Records contained in a dataset
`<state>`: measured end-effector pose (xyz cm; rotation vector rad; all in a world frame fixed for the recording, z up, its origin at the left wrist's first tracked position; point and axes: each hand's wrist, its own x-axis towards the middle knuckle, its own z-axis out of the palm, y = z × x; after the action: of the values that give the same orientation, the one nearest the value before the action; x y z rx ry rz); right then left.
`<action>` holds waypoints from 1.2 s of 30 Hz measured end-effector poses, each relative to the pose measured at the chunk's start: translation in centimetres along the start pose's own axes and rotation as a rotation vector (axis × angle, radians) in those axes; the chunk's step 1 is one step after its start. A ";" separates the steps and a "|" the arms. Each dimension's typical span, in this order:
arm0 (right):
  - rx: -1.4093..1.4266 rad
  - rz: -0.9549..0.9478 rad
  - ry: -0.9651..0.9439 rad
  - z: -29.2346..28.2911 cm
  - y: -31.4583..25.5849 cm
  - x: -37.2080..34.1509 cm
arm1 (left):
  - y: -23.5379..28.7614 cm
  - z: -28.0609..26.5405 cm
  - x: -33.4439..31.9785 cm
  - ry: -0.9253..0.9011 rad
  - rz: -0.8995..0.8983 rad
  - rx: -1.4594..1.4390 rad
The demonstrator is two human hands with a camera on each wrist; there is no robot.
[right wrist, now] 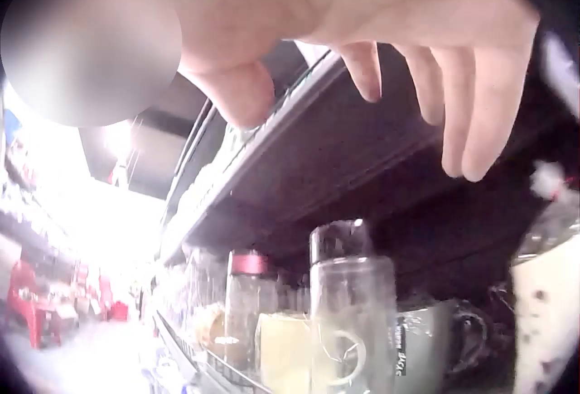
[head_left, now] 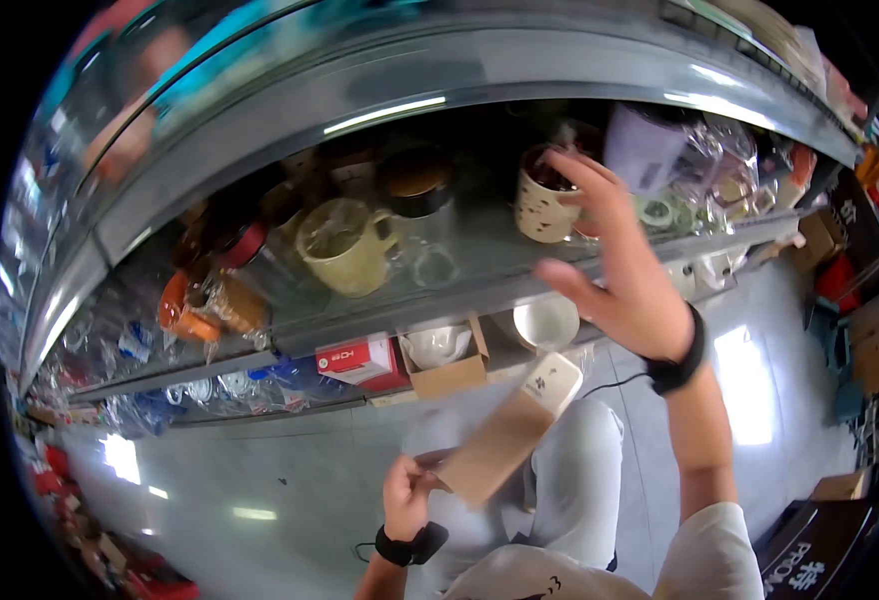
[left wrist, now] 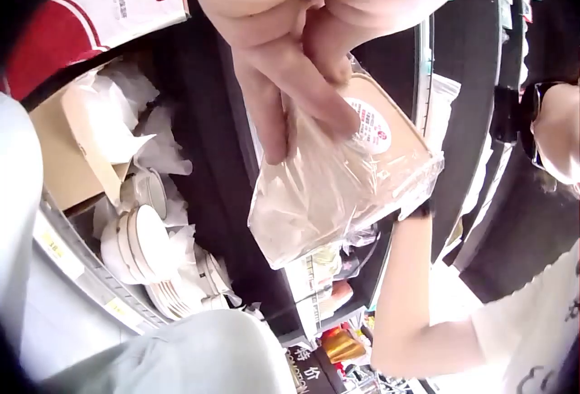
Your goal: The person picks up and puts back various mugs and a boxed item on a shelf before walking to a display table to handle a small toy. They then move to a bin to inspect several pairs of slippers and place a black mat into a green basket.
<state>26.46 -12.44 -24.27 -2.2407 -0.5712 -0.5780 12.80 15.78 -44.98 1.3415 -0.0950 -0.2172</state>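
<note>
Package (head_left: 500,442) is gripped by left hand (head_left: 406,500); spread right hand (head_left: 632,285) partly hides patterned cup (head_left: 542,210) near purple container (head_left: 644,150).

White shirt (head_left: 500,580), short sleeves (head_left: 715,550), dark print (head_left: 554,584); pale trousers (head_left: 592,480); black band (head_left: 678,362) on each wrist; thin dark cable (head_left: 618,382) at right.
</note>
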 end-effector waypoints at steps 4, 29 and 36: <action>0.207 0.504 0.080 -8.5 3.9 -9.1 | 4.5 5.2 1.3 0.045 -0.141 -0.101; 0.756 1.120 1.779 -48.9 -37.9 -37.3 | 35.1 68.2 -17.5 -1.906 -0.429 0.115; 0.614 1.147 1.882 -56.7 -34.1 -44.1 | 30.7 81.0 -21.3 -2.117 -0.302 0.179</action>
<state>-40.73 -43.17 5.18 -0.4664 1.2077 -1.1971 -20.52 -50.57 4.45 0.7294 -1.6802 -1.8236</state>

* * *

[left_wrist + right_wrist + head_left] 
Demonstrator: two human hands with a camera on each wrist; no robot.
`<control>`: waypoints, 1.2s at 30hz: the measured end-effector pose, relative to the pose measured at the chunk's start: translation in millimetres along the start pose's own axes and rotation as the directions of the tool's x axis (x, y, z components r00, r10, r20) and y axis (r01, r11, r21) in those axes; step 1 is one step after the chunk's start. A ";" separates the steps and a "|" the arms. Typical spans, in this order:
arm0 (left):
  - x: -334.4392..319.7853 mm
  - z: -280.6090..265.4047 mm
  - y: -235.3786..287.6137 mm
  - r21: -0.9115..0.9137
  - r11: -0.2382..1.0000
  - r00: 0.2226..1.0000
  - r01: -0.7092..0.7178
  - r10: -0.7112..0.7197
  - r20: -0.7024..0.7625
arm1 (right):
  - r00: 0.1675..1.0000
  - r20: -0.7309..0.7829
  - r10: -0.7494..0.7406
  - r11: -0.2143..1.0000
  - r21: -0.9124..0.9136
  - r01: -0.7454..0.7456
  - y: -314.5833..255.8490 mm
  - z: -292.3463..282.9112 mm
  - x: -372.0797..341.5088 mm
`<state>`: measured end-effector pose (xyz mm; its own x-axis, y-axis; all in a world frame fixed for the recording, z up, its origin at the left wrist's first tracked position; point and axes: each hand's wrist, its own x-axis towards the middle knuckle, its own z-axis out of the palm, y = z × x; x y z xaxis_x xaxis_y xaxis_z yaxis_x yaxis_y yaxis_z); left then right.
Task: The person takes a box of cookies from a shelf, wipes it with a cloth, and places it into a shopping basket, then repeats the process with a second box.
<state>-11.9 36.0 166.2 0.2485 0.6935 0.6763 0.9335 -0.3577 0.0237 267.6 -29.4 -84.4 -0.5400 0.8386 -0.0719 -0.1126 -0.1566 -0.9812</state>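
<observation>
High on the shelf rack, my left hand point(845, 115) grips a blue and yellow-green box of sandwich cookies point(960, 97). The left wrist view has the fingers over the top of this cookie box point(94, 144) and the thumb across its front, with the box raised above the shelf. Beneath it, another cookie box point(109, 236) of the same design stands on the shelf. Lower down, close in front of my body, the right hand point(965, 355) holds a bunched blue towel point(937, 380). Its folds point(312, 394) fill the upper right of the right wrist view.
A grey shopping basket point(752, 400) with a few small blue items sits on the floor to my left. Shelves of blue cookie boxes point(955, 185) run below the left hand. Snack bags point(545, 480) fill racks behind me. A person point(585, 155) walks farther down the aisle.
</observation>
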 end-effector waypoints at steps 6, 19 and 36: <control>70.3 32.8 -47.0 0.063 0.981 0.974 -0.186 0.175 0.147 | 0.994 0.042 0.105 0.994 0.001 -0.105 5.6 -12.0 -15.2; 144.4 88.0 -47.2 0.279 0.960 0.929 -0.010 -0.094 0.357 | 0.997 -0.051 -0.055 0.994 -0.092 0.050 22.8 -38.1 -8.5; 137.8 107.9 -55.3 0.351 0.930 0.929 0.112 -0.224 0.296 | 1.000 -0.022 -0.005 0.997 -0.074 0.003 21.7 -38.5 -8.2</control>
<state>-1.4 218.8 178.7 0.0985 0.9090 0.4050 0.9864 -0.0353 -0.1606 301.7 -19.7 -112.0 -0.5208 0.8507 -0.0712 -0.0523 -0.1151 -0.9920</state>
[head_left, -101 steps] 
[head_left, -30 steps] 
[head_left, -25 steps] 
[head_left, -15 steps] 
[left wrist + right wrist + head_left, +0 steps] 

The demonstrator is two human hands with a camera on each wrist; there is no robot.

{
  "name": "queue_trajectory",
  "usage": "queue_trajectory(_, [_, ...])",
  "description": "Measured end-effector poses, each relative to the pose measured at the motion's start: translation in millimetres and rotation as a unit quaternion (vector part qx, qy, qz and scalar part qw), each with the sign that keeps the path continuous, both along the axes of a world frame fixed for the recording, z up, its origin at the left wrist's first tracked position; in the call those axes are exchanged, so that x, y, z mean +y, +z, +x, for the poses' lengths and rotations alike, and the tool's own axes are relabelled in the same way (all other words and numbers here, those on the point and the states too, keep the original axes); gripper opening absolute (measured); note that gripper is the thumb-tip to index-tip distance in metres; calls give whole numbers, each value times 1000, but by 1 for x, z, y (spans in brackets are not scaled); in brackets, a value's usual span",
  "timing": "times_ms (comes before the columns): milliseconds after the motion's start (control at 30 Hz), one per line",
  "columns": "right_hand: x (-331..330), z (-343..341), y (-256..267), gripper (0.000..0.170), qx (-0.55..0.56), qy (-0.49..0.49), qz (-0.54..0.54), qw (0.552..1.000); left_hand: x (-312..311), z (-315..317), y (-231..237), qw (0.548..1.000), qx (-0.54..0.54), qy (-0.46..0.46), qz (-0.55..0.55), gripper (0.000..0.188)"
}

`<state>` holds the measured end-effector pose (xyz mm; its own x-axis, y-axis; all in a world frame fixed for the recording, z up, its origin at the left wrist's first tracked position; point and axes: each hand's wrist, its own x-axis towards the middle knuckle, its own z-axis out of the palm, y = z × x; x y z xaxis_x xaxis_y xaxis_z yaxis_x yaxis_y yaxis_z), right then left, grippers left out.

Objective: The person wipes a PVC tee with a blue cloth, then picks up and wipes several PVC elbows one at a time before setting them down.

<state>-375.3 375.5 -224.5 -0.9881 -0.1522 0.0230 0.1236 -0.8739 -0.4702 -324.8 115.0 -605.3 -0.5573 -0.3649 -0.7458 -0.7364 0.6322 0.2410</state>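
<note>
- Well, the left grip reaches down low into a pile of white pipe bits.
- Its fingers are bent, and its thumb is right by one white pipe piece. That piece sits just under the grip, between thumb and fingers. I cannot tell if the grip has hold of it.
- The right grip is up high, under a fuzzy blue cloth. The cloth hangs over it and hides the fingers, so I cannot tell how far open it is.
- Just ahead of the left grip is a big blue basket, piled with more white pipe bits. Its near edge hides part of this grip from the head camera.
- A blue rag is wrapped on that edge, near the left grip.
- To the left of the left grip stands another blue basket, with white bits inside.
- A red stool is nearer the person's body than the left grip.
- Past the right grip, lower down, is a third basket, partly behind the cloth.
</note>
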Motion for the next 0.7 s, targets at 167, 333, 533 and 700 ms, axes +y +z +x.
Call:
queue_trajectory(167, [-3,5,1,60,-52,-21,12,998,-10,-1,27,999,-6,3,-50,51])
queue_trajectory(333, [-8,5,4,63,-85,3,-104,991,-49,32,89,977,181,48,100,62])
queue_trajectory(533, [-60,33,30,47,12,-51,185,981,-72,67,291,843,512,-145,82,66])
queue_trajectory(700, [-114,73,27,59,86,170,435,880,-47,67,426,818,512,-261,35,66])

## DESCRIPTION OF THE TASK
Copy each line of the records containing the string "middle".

## TASK RESULT
`<state>`: measured end-effector pose (xyz cm; rotation vector rad; all in a world frame fixed for the recording, z up, its origin at the left wrist's first tracked position; point and axes: each hand's wrist, its own x-axis towards the middle knuckle, its own z-axis out of the palm, y = z × x; after the action: of the values that give the same orientation, the one nearest the value before the action; x y z rx ry rz); right then left.
`<state>`: measured end-effector pose (xyz mm; its own x-axis, y-axis; all in a world frame fixed for the recording, z up, its origin at the left wrist's first tracked position; point and axes: each hand's wrist, its own x-axis towards the middle knuckle, its own z-axis out of the palm, y = z × x; x y z xaxis_x xaxis_y xaxis_z yaxis_x yaxis_y yaxis_z); left then right.
`<state>` holds the measured end-effector pose (xyz mm; its own x-axis, y-axis; all in a world frame fixed for the recording, z up, its origin at the left wrist's first tracked position; point and axes: each hand's wrist, its own x-axis towards the middle knuckle, its own z-axis out of the palm, y = z × x; x y z xaxis_x xaxis_y xaxis_z yaxis_x yaxis_y yaxis_z), right then left, grippers left out.

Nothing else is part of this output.